In 2012, the Gillard government began means testing the rebate, which saw another small spike in the number of insured Australians, but the decline resumed again.
“Members are upset. They’re not seeing value in the premiums, they feel the premiums are getting too high [and] also they’ve heard some bad stories about out of pocket (expenses), and some people are even frightened to use their health insurance because they don’t have the cash to pay for the out of pockets,” Mr Savvides said.
“It’s the very opposite reason why we have the system.
“It’s designed for people to use to take pressure off the public system. And that’s the role it’s played for many, many years. And we need to get that balance back.”
Mr Savvides says the current generation of young people will live longer than those in the system now, and therefore they will be heavy users of future health systems.
“It’s hard [for young people] to see the value up front – unless you and your family already have some other medical requirements – and I think we’ve missed some of that messaging,” he said.
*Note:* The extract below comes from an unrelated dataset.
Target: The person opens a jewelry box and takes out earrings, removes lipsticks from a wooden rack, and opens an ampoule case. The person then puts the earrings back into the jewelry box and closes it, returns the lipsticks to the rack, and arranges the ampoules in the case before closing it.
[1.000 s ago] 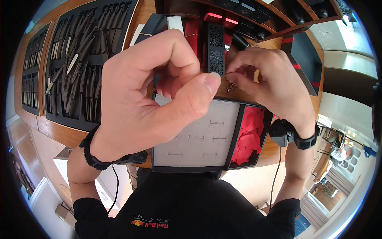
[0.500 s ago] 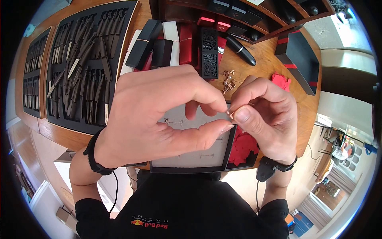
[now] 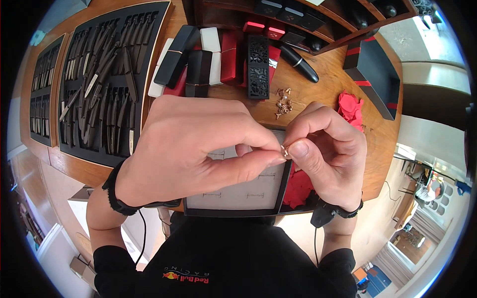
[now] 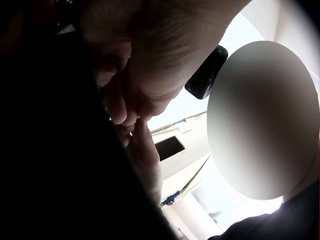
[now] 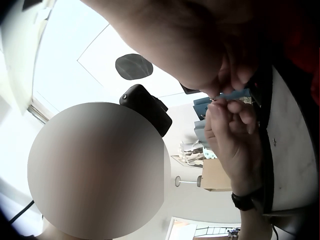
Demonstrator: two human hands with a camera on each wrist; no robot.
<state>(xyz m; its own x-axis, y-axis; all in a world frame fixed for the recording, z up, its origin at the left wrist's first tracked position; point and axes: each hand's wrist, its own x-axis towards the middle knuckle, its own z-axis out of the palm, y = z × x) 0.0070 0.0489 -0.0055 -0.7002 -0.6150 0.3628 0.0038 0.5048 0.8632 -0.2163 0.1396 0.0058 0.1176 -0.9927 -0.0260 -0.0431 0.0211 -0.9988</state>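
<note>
Fingertips meet over a shallow black-edged box in the head view. A small gold-coloured jewellery piece is pinched between thumb and index finger of my right hand. From the other side, thumb and index finger of my left hand pinch it too; its exact kind is mostly hidden by the fingertips. Below lies the box's pale grey pad, marked with several short slits. Crumpled red paper fills the compartment on the right. Beyond the hands, a small heap of gold-coloured jewellery rests on the wooden table.
Black, white and red cases and a black openwork box stand at the back, beside a black cylindrical case. Trays of dark slim pieces lie left. A black box with red trim and red paper are right.
My right hand has come from near the jewellery heap toward me, over the box, carrying the small piece. The left hand has lowered, and its thumb and index finger have closed on the piece.
</note>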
Even Rachel David, chief executive of Private Healthcare Australia, the health insurance industry’s peak body, admits the sector could “do better” to sell insurance to younger people.
“That younger generation is feeling squeezed, as they are needing to find the money in an environment of flat wages growth to support this and we think there are some ways it can be better supported,” she said.
“We need to better articulate what’s value for money in that generation.”
Too many people in public health system could ‘create havoc’
Public policy think tank Grattan Institute put forward a radical proposal last month aimed at stemming the youth exodus.
The suggestion involved doing away with the “community rating” system for young people – a system that allows everyone to pay similar premiums despite their age or medical risk, which would make it cheaper for young people to buy insurance.
“What we’re suggesting is that the subsidy that currently is spread across everybody be concentrated on older people that use health services more,” Mr Duckett told 7.30.
“The community rating has some strengths, but it’s just not working. It’s inherently unstable. We’ve got to do something about it. But we say keep it for older people, but have age-based risk rating the younger people.”
But Mr Savvides said any plan to scrap the community rating system would swamp the public system.
“If we were to apply a risk rating for all the privately-insured individuals today, we will put them in an unaffordable situation,” he said.
“And the transition would be far too shocking for them in terms of financial access. So we would lose them and we would lose them to the public system and you would create havoc there.
“The only solution that will work is when all of [the interest] groups get round the table … and they need to come to the table being willing to give up some of their position, to come out with a much more collaborative approach for a sustainable system going forward.”